The argument didn’t spread overnight.

Lucas half expected it to. He went to bed thinking the whole floor would wake up sharper, louder, already picking sides over something none of them had fully named yet.

Instead, the morning came in sideways.

Quiet in some places. Normal in others. Uneven.

That bothered him more than if everything had gone wrong at once.

He was halfway down the corridor when he caught voices coming from one of the open doors. Not raised. Not tense. Just low, focused.

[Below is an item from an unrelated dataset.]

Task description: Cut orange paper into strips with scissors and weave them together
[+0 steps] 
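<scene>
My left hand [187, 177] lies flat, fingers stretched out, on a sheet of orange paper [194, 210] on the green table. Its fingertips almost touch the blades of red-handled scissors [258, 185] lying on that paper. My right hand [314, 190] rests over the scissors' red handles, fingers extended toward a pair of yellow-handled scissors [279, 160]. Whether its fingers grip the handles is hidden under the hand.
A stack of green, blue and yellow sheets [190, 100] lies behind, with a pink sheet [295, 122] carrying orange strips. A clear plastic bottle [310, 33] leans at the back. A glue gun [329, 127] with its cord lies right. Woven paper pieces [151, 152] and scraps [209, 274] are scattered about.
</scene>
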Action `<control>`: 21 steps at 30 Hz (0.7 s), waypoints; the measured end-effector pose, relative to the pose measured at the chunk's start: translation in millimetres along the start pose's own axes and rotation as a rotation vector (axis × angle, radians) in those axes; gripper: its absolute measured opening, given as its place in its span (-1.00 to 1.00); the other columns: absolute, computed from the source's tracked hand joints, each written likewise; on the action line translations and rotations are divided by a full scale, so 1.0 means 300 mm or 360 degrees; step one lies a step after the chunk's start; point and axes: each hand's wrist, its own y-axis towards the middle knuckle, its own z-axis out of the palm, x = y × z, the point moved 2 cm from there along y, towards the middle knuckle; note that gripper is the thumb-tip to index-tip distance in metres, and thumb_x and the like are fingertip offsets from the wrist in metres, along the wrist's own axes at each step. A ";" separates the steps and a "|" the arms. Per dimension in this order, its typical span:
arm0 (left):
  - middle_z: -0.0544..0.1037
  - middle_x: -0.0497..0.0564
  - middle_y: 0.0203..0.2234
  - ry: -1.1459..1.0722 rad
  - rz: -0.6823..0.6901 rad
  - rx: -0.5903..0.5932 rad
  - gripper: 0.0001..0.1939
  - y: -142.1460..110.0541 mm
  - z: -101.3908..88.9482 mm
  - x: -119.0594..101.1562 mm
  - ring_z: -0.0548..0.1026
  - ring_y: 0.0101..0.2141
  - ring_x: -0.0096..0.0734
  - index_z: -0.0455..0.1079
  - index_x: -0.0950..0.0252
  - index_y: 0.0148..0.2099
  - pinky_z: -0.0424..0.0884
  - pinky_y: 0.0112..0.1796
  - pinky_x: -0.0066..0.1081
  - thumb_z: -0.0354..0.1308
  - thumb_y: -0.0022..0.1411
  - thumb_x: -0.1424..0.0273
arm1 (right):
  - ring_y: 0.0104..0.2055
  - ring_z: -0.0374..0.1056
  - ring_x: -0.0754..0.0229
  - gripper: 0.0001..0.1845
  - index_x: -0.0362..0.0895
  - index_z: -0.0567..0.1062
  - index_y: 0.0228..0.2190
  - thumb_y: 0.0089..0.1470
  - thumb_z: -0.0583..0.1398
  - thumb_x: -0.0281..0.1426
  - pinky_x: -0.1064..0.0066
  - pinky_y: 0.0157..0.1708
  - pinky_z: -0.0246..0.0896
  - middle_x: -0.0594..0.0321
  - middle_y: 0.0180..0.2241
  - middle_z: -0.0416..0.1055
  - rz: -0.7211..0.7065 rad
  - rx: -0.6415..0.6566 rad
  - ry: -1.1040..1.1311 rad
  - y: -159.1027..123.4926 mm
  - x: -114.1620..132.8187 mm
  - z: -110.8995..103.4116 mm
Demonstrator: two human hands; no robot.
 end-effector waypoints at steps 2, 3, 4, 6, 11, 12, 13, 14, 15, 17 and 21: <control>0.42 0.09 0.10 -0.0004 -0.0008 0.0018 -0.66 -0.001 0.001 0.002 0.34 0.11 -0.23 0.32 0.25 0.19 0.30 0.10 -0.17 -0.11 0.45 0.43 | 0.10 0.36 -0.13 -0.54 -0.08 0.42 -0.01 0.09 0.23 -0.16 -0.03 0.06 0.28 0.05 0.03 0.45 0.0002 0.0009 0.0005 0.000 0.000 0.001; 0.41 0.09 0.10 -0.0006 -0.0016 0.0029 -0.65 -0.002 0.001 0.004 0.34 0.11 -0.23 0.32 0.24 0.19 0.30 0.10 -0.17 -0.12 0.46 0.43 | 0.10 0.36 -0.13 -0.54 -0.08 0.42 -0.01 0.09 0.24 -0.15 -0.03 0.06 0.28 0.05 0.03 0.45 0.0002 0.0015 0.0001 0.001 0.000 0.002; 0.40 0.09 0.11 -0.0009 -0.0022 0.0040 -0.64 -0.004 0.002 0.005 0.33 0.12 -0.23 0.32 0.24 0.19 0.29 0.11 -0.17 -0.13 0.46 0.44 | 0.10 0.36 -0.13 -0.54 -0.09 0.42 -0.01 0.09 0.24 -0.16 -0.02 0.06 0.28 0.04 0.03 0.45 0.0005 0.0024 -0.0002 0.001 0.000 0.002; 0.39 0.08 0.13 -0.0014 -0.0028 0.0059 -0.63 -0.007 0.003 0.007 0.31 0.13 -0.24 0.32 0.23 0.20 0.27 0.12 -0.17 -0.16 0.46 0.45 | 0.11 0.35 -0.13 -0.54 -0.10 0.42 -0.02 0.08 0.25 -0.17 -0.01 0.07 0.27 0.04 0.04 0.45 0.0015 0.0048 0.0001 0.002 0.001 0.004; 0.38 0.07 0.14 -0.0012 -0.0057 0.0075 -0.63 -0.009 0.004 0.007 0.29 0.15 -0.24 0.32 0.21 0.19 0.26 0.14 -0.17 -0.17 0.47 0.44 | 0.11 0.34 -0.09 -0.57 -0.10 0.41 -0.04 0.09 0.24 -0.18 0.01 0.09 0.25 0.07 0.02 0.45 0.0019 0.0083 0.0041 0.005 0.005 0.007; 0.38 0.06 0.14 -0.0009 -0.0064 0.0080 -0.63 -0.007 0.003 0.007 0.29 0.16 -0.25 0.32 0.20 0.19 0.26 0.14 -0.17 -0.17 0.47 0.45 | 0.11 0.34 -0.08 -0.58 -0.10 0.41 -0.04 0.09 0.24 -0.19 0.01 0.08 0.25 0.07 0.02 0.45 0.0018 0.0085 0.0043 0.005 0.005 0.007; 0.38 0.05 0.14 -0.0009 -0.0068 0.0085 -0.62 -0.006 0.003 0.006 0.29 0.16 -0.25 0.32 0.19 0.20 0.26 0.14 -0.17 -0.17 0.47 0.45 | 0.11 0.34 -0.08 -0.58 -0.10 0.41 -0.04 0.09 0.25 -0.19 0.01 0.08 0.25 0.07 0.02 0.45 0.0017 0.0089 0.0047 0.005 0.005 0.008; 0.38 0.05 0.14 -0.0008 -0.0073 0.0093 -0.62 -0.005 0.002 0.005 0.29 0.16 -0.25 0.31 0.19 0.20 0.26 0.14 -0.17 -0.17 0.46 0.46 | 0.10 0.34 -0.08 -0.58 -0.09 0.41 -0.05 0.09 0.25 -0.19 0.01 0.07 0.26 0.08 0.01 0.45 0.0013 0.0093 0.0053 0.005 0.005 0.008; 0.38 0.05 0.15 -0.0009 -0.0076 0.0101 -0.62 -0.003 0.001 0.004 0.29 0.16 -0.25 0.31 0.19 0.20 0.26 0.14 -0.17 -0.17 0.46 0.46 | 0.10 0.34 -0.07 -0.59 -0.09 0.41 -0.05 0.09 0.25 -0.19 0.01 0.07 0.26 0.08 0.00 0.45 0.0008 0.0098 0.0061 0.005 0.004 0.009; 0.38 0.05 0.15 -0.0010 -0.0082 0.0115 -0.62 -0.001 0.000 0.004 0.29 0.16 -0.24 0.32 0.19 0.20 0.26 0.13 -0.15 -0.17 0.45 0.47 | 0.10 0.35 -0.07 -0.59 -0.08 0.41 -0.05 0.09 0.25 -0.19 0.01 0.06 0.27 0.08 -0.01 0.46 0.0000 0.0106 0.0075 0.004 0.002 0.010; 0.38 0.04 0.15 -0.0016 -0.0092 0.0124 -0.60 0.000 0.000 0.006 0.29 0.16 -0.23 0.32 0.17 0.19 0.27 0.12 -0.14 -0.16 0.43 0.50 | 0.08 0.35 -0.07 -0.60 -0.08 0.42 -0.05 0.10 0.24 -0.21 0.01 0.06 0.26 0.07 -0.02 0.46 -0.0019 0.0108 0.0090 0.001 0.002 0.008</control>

"...you’re still anchoring too early."

"I’m not. You’re drifting left before the second pulse."

"I’m compensating for your delay."

"That’s not my delay. That’s the grid."

Lucas slowed just enough to glance in.

Three students, none of them from the same tier, stood around a projection replay, pausing and rewinding it in short bursts. No one was trying to win the conversation. They were actually trying to figure something out.

He moved on without interrupting.

That was one version of what yesterday could turn into.

Down the hall, someone slammed a locker hard enough to echo.

"—don’t tell me what I should’ve done," a voice snapped.

Lucas didn’t need to look to know that was the other version.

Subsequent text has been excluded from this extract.